### Description of the task
What you return must be the complete listing, unchanged.

### Available records

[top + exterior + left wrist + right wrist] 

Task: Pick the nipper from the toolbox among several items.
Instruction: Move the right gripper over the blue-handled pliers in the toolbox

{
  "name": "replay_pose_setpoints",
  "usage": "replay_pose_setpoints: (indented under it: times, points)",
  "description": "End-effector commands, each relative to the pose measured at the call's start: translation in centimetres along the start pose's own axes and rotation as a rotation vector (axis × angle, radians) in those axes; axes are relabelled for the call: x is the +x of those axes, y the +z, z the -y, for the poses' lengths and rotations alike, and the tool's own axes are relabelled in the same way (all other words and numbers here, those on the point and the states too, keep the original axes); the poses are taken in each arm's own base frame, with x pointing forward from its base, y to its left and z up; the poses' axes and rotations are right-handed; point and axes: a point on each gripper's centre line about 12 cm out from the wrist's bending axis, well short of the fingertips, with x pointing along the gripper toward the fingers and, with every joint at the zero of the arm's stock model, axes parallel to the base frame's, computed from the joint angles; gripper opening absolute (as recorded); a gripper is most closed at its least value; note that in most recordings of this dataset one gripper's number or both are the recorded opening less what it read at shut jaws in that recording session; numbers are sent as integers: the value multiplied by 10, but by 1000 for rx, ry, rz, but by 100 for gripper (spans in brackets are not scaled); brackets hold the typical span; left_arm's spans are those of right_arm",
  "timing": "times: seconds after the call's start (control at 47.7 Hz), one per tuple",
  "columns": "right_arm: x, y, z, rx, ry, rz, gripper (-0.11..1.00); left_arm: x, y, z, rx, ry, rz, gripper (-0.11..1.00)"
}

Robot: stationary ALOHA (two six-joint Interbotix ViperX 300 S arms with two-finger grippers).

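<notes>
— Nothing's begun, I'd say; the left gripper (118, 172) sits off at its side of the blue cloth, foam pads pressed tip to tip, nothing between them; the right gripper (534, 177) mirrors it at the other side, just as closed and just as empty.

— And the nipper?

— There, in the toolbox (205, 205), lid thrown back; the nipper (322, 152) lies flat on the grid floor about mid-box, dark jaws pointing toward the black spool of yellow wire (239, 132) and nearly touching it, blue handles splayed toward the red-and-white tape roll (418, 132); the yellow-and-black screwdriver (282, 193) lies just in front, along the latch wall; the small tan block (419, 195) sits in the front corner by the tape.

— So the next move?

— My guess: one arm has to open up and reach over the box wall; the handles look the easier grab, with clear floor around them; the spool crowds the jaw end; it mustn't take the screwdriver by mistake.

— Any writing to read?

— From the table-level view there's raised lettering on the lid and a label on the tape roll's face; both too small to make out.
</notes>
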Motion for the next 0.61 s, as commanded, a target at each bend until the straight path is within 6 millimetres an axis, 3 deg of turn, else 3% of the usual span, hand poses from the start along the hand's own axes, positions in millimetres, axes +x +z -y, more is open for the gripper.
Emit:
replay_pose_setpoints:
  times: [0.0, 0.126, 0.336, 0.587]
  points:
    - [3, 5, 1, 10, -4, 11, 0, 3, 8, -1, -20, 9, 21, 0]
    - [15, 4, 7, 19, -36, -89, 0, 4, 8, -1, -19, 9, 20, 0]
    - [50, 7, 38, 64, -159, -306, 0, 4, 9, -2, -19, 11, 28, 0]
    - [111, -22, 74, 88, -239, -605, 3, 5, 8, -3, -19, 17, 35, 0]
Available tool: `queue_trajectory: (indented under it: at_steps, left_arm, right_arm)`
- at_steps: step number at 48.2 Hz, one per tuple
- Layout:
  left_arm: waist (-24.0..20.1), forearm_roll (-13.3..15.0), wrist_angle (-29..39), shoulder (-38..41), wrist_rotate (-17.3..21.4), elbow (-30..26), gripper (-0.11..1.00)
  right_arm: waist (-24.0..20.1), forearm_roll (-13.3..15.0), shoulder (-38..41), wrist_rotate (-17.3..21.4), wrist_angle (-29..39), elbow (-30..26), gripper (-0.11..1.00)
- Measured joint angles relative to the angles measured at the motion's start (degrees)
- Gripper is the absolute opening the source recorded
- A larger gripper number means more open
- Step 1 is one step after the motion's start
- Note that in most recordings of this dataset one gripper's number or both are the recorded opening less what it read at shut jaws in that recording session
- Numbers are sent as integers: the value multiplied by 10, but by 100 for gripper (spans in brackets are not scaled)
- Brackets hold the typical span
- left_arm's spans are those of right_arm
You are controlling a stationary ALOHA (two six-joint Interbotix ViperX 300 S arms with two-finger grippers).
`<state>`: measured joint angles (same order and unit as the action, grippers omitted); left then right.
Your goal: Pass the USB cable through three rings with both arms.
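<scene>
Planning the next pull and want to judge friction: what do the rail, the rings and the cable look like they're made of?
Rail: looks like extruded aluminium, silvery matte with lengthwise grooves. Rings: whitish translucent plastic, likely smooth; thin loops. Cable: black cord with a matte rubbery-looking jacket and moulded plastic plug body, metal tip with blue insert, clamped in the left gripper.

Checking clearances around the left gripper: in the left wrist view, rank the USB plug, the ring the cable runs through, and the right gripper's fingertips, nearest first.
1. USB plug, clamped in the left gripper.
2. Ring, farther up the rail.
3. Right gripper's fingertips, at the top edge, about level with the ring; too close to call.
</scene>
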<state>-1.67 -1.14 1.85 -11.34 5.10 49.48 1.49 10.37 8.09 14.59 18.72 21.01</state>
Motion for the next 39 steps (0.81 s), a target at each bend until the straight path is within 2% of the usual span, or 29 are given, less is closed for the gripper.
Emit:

### Finished exercise
[top + exterior + left wrist + right wrist] 

Task: Pick the nipper from the toolbox among several items.
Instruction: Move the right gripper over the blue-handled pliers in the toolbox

{
  "name": "replay_pose_setpoints",
  "usage": "replay_pose_setpoints: (indented under it: times, points)",
  "description": "End-effector commands, each relative to the pose measured at the call's start: translation in centimetres along the start pose's own axes and rotation as a rotation vector (axis × angle, radians) in those axes; axes are relabelled for the call: x is the +x of those axes, y the +z, z the -y, for the poses' lengths and rotations alike, and the tool's own axes are relabelled in the same way (all other words and numbers here, those on the point and the states too, keep the original axes); the poses are taken in each arm's own base frame, with x pointing forward from its base, y to its left and z up; the poses' axes and rotations are right-handed; point and axes: a point on each gripper's centre line about 12 cm out from the wrist's bending axis, well short of the fingertips, with x pointing along the gripper toward the fingers and, with every joint at the zero of the arm's stock model, axes parallel to the base frame's, computed from the joint angles; gripper opening absolute (as recorded); a gripper is most closed at its least value; note that in most recordings of this dataset one gripper's number or both are the recorded opening less what it read at shut jaws in that recording session; numbers are sent as integers: the value multiplied by 10, but by 1000 for rx, ry, rz, but by 100 for gripper (spans in brackets are not scaled); brackets hold the typical span; left_arm's spans are those of right_arm",
  "timing": "times: seconds after the call's start (control at 47.7 Hz), one per tuple",
  "columns": "right_arm: x, y, z, rx, ry, rz, gripper (-0.11..1.00); left_arm: x, y, z, rx, ry, rz, gripper (-0.11..1.00)"
}

Robot: stationary ALOHA (two six-joint Interbotix ViperX 300 S arms with two-finger grippers).

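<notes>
— Nothing's begun, I'd say; the left gripper (118, 172) sits off at its side of the blue cloth, foam pads pressed tip to tip, nothing between them; the right gripper (534, 177) mirrors it at the other side, just as closed and just as empty.

— And the nipper?

— There, in the toolbox (205, 205), lid thrown back; the nipper (322, 152) lies flat on the grid floor about mid-box, dark jaws pointing toward the black spool of yellow wire (239, 132) and nearly touching it, blue handles splayed toward the red-and-white tape roll (418, 132); the yellow-and-black screwdriver (282, 193) lies just in front, along the latch wall; the small tan block (419, 195) sits in the front corner by the tape.

— So the next move?

— My guess: one arm has to open up and reach over the box wall; the handles look the easier grab, with clear floor around them; the spool crowds the jaw end; it mustn't take the screwdriver by mistake.

— Any writing to read?

— From the table-level view there's raised lettering on the lid and a label on the tape roll's face; both too small to make out.
</notes>
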Motion for the next 0.61 s, as commanded, a target at each bend until the straight path is within 6 millimetres an axis, 3 deg of turn, else 3% of the usual span, hand poses from the start along the hand's own axes, positions in millimetres, axes +x +z -y, more is open for the gripper.
Emit:
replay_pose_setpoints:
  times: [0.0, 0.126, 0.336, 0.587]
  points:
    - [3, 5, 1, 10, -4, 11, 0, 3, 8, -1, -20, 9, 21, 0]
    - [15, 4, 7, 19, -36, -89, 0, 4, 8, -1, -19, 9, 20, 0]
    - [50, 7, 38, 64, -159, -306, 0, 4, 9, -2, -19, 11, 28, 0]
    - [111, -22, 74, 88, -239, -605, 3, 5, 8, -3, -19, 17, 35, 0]
Available tool: `queue_trajectory: (indented under it: at_steps, left_arm, right_arm)`
- at_steps: step number at 48.2 Hz, one per tuple
- Layout:
  left_arm: waist (-24.0..20.1), forearm_roll (-13.3..15.0), wrist_angle (-29..39), shoulder (-38..41), wrist_rotate (-17.3..21.4), elbow (-30..26), gripper (-0.11..1.00)
  right_arm: waist (-24.0..20.1), forearm_roll (-13.3..15.0), shoulder (-38..41), wrist_rotate (-17.3..21.4), wrist_angle (-29..39), elbow (-30..26), gripper (-0.11..1.00)
- Measured joint angles relative to the angles measured at the motion's start (degrees)
- Gripper is the absolute opening the source recorded
- A larger gripper number means more open
- Step 1 is one step after the motion's start
- Note that in most recordings of this dataset one gripper's number or both are the recorded opening less what it read at shut jaws in that recording session
- Numbers are sent as integers: the value multiplied by 10, but by 100 for gripper (spans in brackets are not scaled)
- Brackets hold the typical span
- left_arm's spans are those of right_arm
You are controlling a stationary ALOHA (two six-joint Interbotix ViperX 300 S arms with two-finger grippers).
`<state>`: measured joint angles (same order and unit as the action, grippers omitted); left then right.
Your goal: Pass the USB cable through three rings with both arms.
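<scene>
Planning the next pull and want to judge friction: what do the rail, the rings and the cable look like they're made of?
Rail: looks like extruded aluminium, silvery matte with lengthwise grooves. Rings: whitish translucent plastic, likely smooth; thin loops. Cable: black cord with a matte rubbery-looking jacket and moulded plastic plug body, metal tip with blue insert, clamped in the left gripper.

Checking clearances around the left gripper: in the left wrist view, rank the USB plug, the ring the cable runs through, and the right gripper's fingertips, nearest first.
1. USB plug, clamped in the left gripper.
2. Ring, farther up the rail.
3. Right gripper's fingertips, at the top edge, about level with the ring; too close to call.
</scene>
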<state>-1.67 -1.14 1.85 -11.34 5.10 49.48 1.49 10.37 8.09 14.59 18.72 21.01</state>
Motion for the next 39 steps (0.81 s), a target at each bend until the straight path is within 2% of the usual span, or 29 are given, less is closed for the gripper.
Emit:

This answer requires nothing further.